Additionally, Plaintiff does not allege that the Defendants involved in these motions for summary judgment had any role in his ability to access the grievance process. It is also not apparent that resolving the present exhaustion dispute would have any bearing whatsoever on the merits of the Eighth Amendment deliberate indifference claim against these Defendants moving for summary judgment, or that any facts established would have any bearing on claims against other Defendants. See e.g., Hill v. Tisch, 2025 WL
2004462 (E.D.N.Y. July 17, 2025) (finding no intertwinement where an inmate did not identify any common issues between his ability to file grievances about non- administrative segregation and the merits of his underlying non-administrative segregation claims); Marsh v. Reckert, 2025 WL 1928608 at * 3 (E.D. Mo. July 14, 2025) (finding that an inmate’s ability to exhaust a grievance could be determined by the Court
entirely separate of the facts about excessive force by the sole remaining defendant). As such, the Court finds that this case does not implicate Perttu. If the defendants wish to pursue this affirmative defense at a hearing, the factual disputes can be resolved by the Court without implicating Perttu. Disposition
IT IS HEREBY ORDERED THAT Defendants’ Motions for Summary Judgment (Docs. 138, 173, 189) are DENIED because there are genuine disputes of material fact about the issue of exhaustion. If Defendants wish to pursue this affirmative defense further, they shall have 14 days to request a Pavey hearing. Defendants’ Motion for an Extension of Time to Answer (Doc. 144) is GRANTED instanter because the answer has been filed (Doc. 178).
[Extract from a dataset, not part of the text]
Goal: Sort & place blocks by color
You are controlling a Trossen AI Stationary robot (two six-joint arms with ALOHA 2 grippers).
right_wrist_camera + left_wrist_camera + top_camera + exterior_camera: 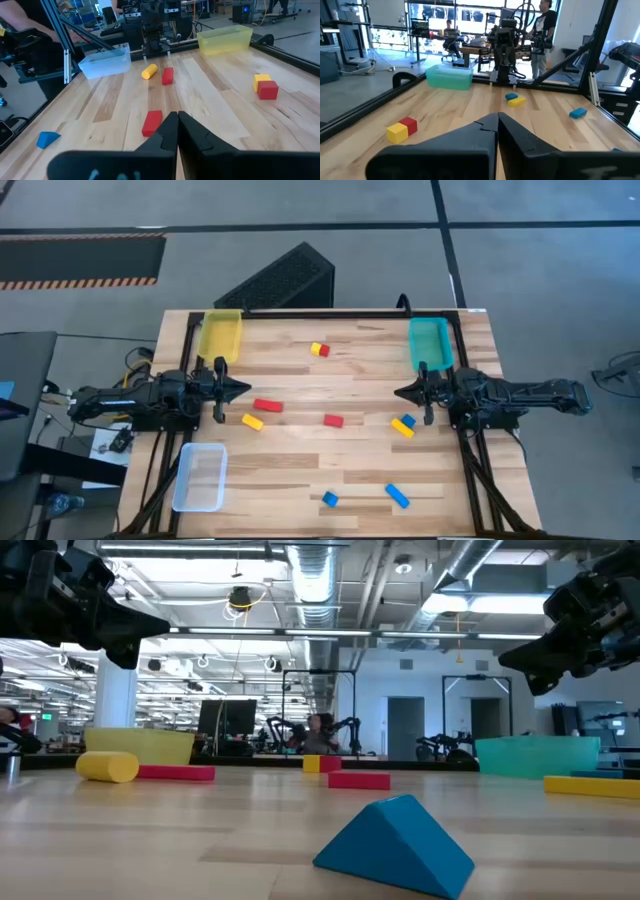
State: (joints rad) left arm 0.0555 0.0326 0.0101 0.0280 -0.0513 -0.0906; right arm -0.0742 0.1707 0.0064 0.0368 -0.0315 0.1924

Plaintiff’s Motion to Time Bar
Bowling’s Motion for Summary Judgment (Doc. 177) is DENIED. IT IS SO ORDERED. Dated: August 28, 2025
/s David W. Dugan ______________________________ DAVID W. DUGAN United States District Judge
NOTICE TO PLAINTIFF
This Order is an initial decision that you have presented enough evidence to refute the defendant(s) arguments about the exhaustion of administrative remedies for your claims in this lawsuit. The defendant(s) now have the choice to withdraw their exhaustion argument, or to ask for a hearing to give more evidence about this issue. If the defendants withdraw the defense, you will get a scheduling order for next steps on the merits of your claims. If the defendants ask for a hearing, you will get an order that will explain next steps to prepare for the hearing. Any hearing will be limited strictly to the ‘dispute(s) of material fact’ specifically identified in this Order. You will not need to present evidence on anything other than what is specifically identified. If a hearing is scheduled, you will be allowed to present evidence and testimony on your own behalf. Details about a future hearing will be provided by future order if one is scheduled. You do not need to do anything now. The Defendants have 14 days to file a motion about what they want to do. You will get a copy of that motion, and you will get further instructions once the Defendants have filed their motion. Please be aware that there can be delays in the mailing of copies, so you should wait at least 30 days before asking for the status of this matter.